Stream: implementers
Topic: parameter modifiers, commonly used
René Spronk (Aug 30 2018 at 07:00):
Whilst working on a FHIR Search module for our FHIR training course (theory + hands on exercise): there are way too many parameter modifiers to cover all of them in the training course; intent is for attendees to understand how they work (and where to get the documentation in case they need other modifiers than the once covered).
Question: which are the 'most important' / 'most commonly used' modifiers which should be included in a search-exercise ? @Alexander Zautke will be digging through the logs of the popular test servers at some point in the future to see what's being used, right now I'm asking for your opinion. :missing, :contains, :text are already on my list, what else ?
Grahame Grieve (Aug 30 2018 at 22:36):
every modifier has a real use case. But some are specialist. I'd consider addng :exact to your list
Grahame Grieve (Aug 30 2018 at 22:37):
and most definitely :in
Grahame Grieve (Aug 30 2018 at 22:37):
and :[type] is necessary syntactically in chained searches
Grahame Grieve (Aug 30 2018 at 22:37):
:below for codes, as well. and maybe URIs
René Spronk (Aug 31 2018 at 07:17):
I'll briefly cover :in and :below in a terminology-oriented module, too tricky for a generic search module. Search exercises currently use :exact :missing and :[type]
Grahame Grieve (Aug 31 2018 at 07:22):
if :in is too tricky, then we've done something wrong; searching for all observations in a set of codes is just fundamental
René Spronk (Sep 01 2018 at 14:14):
:in in and of itself isn't too tricky, but in general (true for any standard we provide training courses for) terminologies and concepts like value sets, bindings, let alone expansions and ontological relationships are a hard sell to an audience interested in the overview of a standard.
There are two areas where (as a trainer) we feel we're covering a required subject, without the there being a lot of enthusiasm about the subject with the attendees, and those are terminologies and security. In my book all attendees need to be aware of value sets, expansions, and ontological relationships. Not all of my fellow tutors/trainers actually agree with me on this, they think it's too complex for an overview training course. We've also removed any coverage related to the 'creation of profiles' (we do cover 'use of profiles') - the % of implementers who have an interest in this is just too small. We do however have a separate training course related to profiling and the creation of IGs, however there's not a lot of uptake.
David Hay (Sep 01 2018 at 18:43):
Interested to know the 'type' of attendee you get in your courses - in particular technical vs clinical...

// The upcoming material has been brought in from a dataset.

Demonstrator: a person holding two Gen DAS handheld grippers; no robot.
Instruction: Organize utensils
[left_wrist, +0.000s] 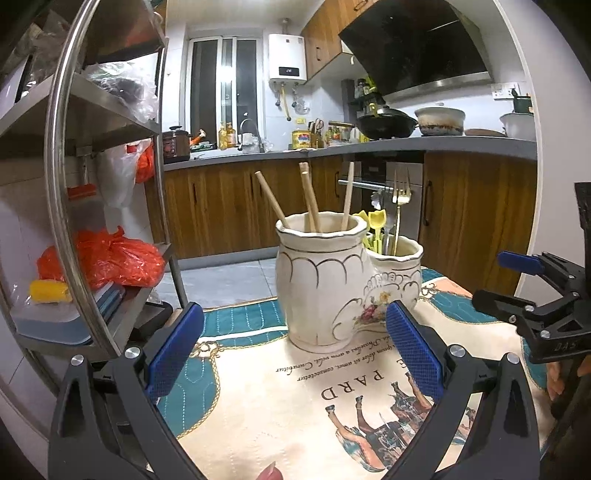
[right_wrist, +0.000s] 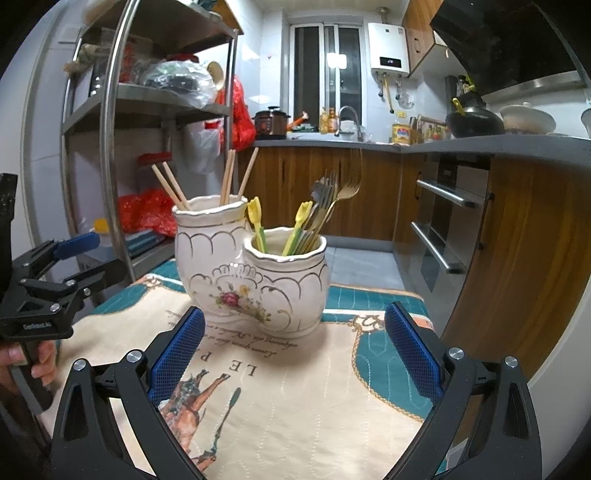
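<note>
A white ceramic double holder (left_wrist: 325, 284) (right_wrist: 255, 273) with gold trim stands upright on a printed table mat (left_wrist: 295, 398) (right_wrist: 295, 387). Its taller pot holds several wooden chopsticks (left_wrist: 309, 195) (right_wrist: 229, 177). Its shorter pot holds metal forks (left_wrist: 400, 199) (right_wrist: 332, 199) and yellow-green plastic picks (left_wrist: 376, 225) (right_wrist: 255, 218). My left gripper (left_wrist: 295, 347) is open and empty, just in front of the holder. My right gripper (right_wrist: 295, 350) is open and empty, also in front of it. Each gripper shows at the other view's edge: the right one (left_wrist: 524, 284), the left one (right_wrist: 77, 258).
A steel shelf rack (left_wrist: 96, 184) (right_wrist: 122, 129) with orange bags (left_wrist: 110, 258) stands left of the table. Wooden cabinets and a grey counter (left_wrist: 369, 147) with pots lie behind. An oven front (right_wrist: 439, 229) is at the right.
</note>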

Grahame Grieve (Sep 01 2018 at 20:30):
terminologies is an interesting subject. FHIR has quite deliberately normalised terminology use, and not all the community has come along for the ride. All along, we've seen infrastructure, tooling, profiles, implementation guides, training courses, implementations that are well advanced in their 'conformance' handing (elements on / off) but rudimentary in their terminology management, as if this somehow actually works. And by the same token, we've also seen (and still see) terminology participants who are caught unawares by the breadth of the way that we use terminology
Grahame Grieve (Sep 01 2018 at 20:30):
there's an inherent weirdness in people not being interested in security
René Spronk (Sep 02 2018 at 12:11):
@David Hay mainly non-clinical. Hospital IT departments, vendors, project managers, systems managers, help desk employees, interface specialists - a fairly wide range of backgrounds, but mostly not primarily clinically focused.
Peter Jordan (Sep 02 2018 at 23:21):
Hi @René Spronk, I'm interested in your thoughts on why only a small % of implementers who attend your FHIR courses are interested in profiling and the creation of IGs. Is that because these artefacts are being created at a national level in The Netherlands and/or because of the perceived level of complexity involved?

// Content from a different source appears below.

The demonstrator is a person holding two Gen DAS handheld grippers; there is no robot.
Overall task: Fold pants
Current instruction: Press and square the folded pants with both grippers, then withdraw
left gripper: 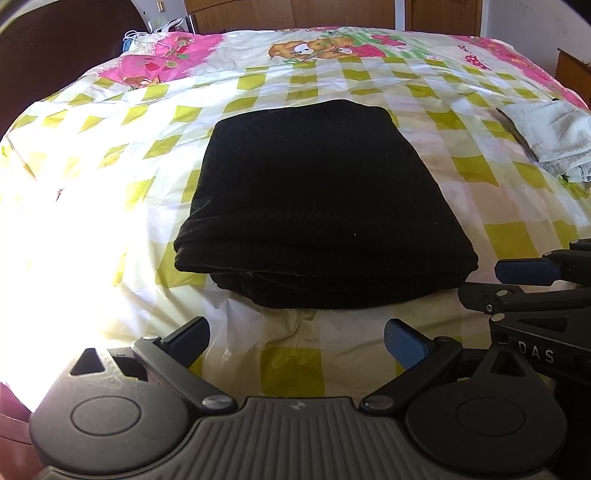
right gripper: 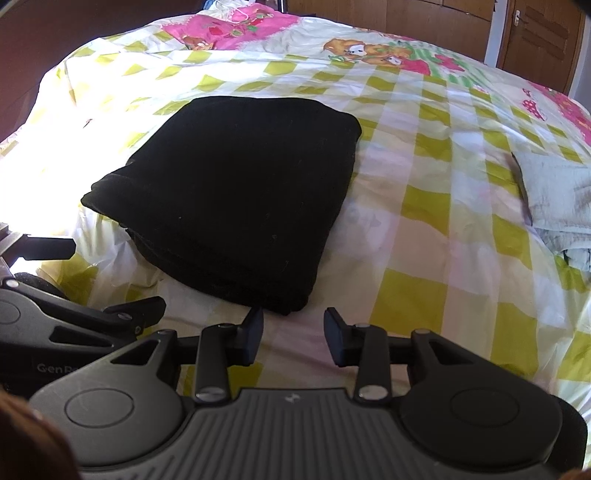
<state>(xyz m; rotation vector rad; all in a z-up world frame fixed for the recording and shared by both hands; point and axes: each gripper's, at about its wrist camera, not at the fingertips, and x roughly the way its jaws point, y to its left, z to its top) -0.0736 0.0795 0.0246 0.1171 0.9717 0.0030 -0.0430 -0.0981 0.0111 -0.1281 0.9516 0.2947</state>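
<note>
Black pants [left gripper: 314, 206] lie folded into a thick, layered rectangle on the checked bedspread [left gripper: 110, 155]. My left gripper [left gripper: 297, 341] hovers just short of the stack's near edge, open wide, nothing between its fingers. In the right wrist view the same black pants [right gripper: 236, 184] sit to the upper left. My right gripper [right gripper: 293, 338] stands open with a narrower gap, just off the stack's near right corner, with only bedspread [right gripper: 424, 229] between its fingers. The right gripper [left gripper: 532, 271] also shows at the left wrist view's right edge.
A folded pale grey-green garment [left gripper: 554, 136] lies on the bed to the right, also seen as a pale garment [right gripper: 554, 199] in the right view. Strong sunlight washes out the bed's left side. Wooden wardrobe doors [right gripper: 535, 33] stand behind the bed.
</note>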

Robert McClure (Sep 02 2018 at 23:26):
@René Spronk Yes, understanding terminology is still to damn hard and thank goodness you still force folks to learn about value sets and expansions. We, those that read zulip, need to get serious about using terminology for real in our connectahons and test environments. @Carol Macumber and I stand ready to buy beers for any track that actively exercises terminology service functions, particularly confirming access to version-specific expansion.
Peter Jordan (Sep 03 2018 at 02:03):
@Robert McClure - does that offer extend to the Terminology Services track? If so, please bring a barrel!
Grahame Grieve (Sep 03 2018 at 02:18):
the terminology services track can buy itself as much beer as you like ;-0
Peter Jordan (Sep 03 2018 at 03:48):
Need something to wash down all those fragments and supplements! :simple_smile:
David Hay (Sep 03 2018 at 04:16):
did I mention that clinFHIR uses terminology services? Perhaps a glass of beer for each call? I'll put the logging in place right away...
René Spronk (Sep 03 2018 at 07:46):
wrt Terminology: most people don't understand why this is a problem - so raising awareness of the underlying issue is the first thing we need to do (also as part of training courses). Talking about the 'solution space' (FHIR resources, terminology servers) doesn't make sense if we can't convince the audience of why we'd need them. We do cover terminology servers, but no hands-on stuff as that would require too much of a deep dive in the solution space. I really need a TED -talk for a generic audience about the problem space!
As for profiling: I was kind of hopeful (as were others) that with FHIR we'd see a wide use of profiling by a large degree of implementers. Whilst it's probably better than in the case of v2 we're effectively seeing the same thing as with CDA/v3/v2: almost all implementers won't ever create a profile in their lifetime, they'll either wing it without any profiles at all, or they'll commit to build something according to an IG created by a profiler-enforcer (to use a v3 term). As such the average implementer has no need to know about the process of creating profiles. They do need to know how to work with profiles created by others, and with validation.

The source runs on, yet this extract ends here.